Research Stories
Turning trauma to resilience
by Diane Boudreau
Everyone has experienced stress at some point. We all know the feeling of stage fright or deadline pressures or arguing with a loved one. But a few people undergo stresses that most of us can’t even imagine. Think about soldiers who witness the atrocities of war or victims of violent crimes.
Many people who experience such extreme stresses suffer from post-traumatic-stress-disorder, or PTSD. Symptoms of PTSD can include flashbacks, nightmares, emotional numbness, sleep disturbances, and trouble concentrating.
But not everyone who suffers trauma suffers from PTSD. Martha Kent wants to know what helps some people avoid it, and whether similar tools can help others overcome it.
“Both resilience and trauma occur in extreme situations,” explains Kent, a neuropsychologist at the Carl T. Hayden VA Medical Center in Phoenix and a member of ASU’s Resilience Solutions Group. “I am interested in understanding good survival in extreme situations.”
For example, one inmate at a Nazi concentration camp had seen his wife and five children executed before he was imprisoned. He spent six years in captivity, but he resolved at the outset that he would not hate anyone—not even the people who had killed his family. When his camp was liberated, his rescuers assumed he had only been there a few weeks because he seemed so healthy and in good spirits.
Or consider the case of Eugenia Ginzburg, who spent 18 years in a Soviet Gulag. She spent the first year and a half in solitary confinement. While there, she chanted poetry that she had memorized from earlier years. She said that as she chanted, she could sense the poets in her cell with her.
“The resilient people couldn’t change their circumstances, but they did something to make their lives better,” says Kent.
Kent wanted to know if people with PTSD could make their lives better after the fact. She enlisted the help of endocrinologist Kathy Matt, a stress researcher at ASU, and Mary Davis, an ASU professor of psychology. Together they set out to learn if they could help trauma victims eliminate their pain and suffering.
Trauma happens when people have no control over their environments. But resilience can occur in these situations as well. For example, the people mentioned above had no control over being imprisoned. What they could control was how they responded to their situations.
People react to their environments in different ways. On one end of the spectrum is approach/engagement. This is characterized by curiosity, interest, and social connectedness. On the other end is defense/withdrawal. This is the basic “fight or flight” response, characterized by fear and disconnectedness.
People who respond to situations with approach/engagement rather than defense/withdrawal are more likely to avoid PTSD. Can such an approach help other victims even after the trauma has occurred?
“During the experiment, I had people recall experiences of approach/engagement they had as children or young adults. I had them re-experience those and take them into their traumatic experiences. We’re simulating resilience,” explains Kent.
The intervention consisted of 90-minute weekly meetings over 12 weeks. Kent had the subjects first become aware of the bodily sensations they feel during both positive and stressful experiences. Then they identified examples of approach and engagement. Finally they integrated the approach/engagement experience with their traumatic experiences.
For example, one Vietnam vet recalled the first time he ever encountered a frog when he was five years old. Holding the frog, he was filled with curiosity and delight. He then mentally returned to a traumatic battle scene holding that frog in his hands.
It might seem hard to believe that holding a remembered frog could erase the trauma of war. But the researchers’ results have been astounding. The treatment group showed significant improvements on measures of depression, anxiety, well-being, and cognitive tests. By comparison, the control group showed no change or a decline in these areas. The team is now analyzing physiological indicators of stress, such as cortisol levels and heart rate variability.
Kent has some ideas about why the treatment was so effective.
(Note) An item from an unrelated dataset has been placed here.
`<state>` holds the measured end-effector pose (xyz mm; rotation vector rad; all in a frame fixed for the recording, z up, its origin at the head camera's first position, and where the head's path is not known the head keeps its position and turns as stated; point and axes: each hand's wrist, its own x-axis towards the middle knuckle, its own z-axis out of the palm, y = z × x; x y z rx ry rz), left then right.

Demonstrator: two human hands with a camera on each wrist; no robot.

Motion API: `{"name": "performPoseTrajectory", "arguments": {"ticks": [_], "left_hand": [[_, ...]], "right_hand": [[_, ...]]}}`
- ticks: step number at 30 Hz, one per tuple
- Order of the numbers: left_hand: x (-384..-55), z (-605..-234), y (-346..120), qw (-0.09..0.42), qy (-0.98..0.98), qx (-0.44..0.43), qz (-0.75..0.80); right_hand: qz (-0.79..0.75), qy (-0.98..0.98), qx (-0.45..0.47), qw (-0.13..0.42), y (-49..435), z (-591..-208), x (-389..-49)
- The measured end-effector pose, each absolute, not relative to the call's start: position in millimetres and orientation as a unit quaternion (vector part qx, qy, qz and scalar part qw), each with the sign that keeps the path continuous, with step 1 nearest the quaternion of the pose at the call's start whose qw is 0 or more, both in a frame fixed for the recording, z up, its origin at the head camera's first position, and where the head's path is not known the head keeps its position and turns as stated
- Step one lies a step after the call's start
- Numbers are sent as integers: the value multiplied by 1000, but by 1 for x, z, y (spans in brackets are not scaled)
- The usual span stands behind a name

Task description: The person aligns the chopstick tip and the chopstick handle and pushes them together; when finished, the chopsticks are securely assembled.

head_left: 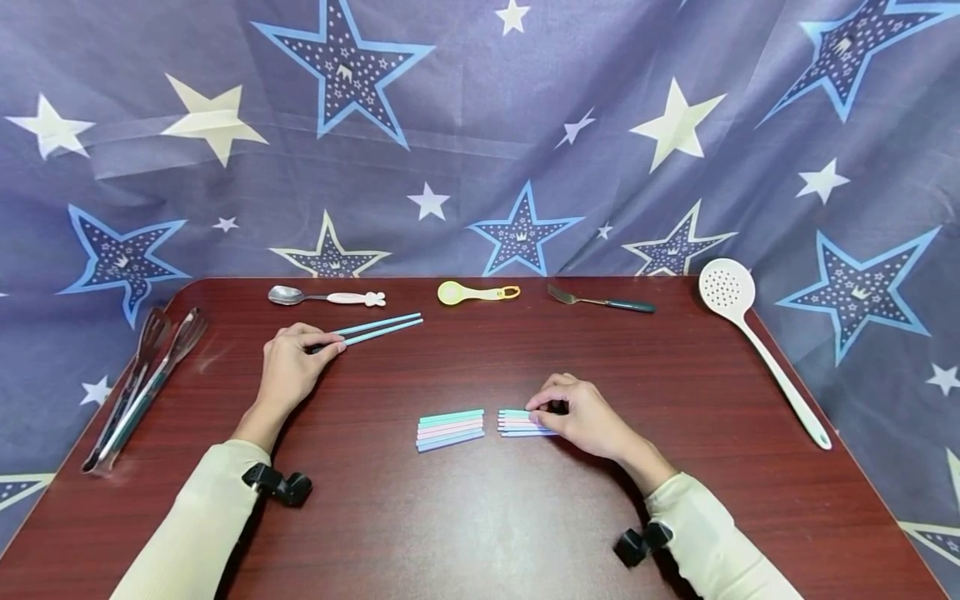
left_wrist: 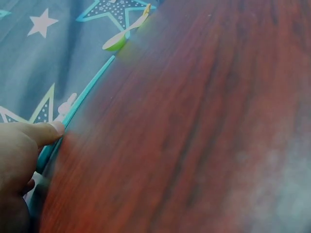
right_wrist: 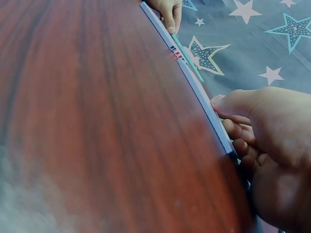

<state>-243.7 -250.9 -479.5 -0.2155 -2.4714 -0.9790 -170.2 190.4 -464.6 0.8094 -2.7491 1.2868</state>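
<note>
My left hand [head_left: 288,367] pinches a pair of light-blue chopsticks [head_left: 384,332] near their dark ends, thumb and fingertips together. They point right, their free ends slightly apart. My right hand [head_left: 592,417] curls over a row of pastel sticks [head_left: 517,422], thumb and index fingertip pinching at its far edge; its right end is hidden under the hand. A second row of green, pink and violet sticks [head_left: 450,429] lies just left of it, a narrow gap between. In the right wrist view, my thumb rests at the edge of a violet stick [right_wrist: 201,98].
Along the back edge lie a spoon with a pink handle [head_left: 348,297], a yellow measuring spoon [head_left: 476,292] and a dark-handled fork [head_left: 607,302]. Metal tongs [head_left: 146,392] lie at the left edge. A white slotted skimmer [head_left: 772,358] lies along the right edge. A starred curtain [head_left: 450,100] hangs behind.
</note>
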Motion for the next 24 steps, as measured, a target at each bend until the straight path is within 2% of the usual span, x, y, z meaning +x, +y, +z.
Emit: {"name": "performPoseTrajectory", "arguments": {"ticks": [14, 24], "left_hand": [[-245, -479, -251, 227, -906, -76, -349], [-233, -459, -236, 213, -902, -68, -370]], "right_hand": [[411, -875, 257, 2, 191, -467, -171], [407, -876, 259, 6, 191, -468, -171]]}}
“The structure of social interactions is actor-action-object. An actor acts on an object. It’s encoded in a modular way within the brain. It’s ubiquitous. It’s in our sentences—subject/verb/object. It’s the structure of episodic memory, of stories,” she says.
But in traumatic situations, the structure gets inverted. The victim becomes an object.
“They don’t experience themselves as actors, because they’re not. They’re the object,” says Kent. “What the intervention winds up doing—the patient goes back to the traumatic scene not as an object but as an agent. It restores agency.”
Matt says that a sense of agency can help everyone deal with stress, not just people with PTSD.
“People who believe they are responsible for their own lives are more resilient,” she says. “You have all these environmental factors coming into your brain. Whether they result in a negative or positive response depends on how your brain filters them. It’s how you interpret things and how you translate things. You have to exercise the ability to let go of things you can’t control, and manage the things you can, and savor the best parts.”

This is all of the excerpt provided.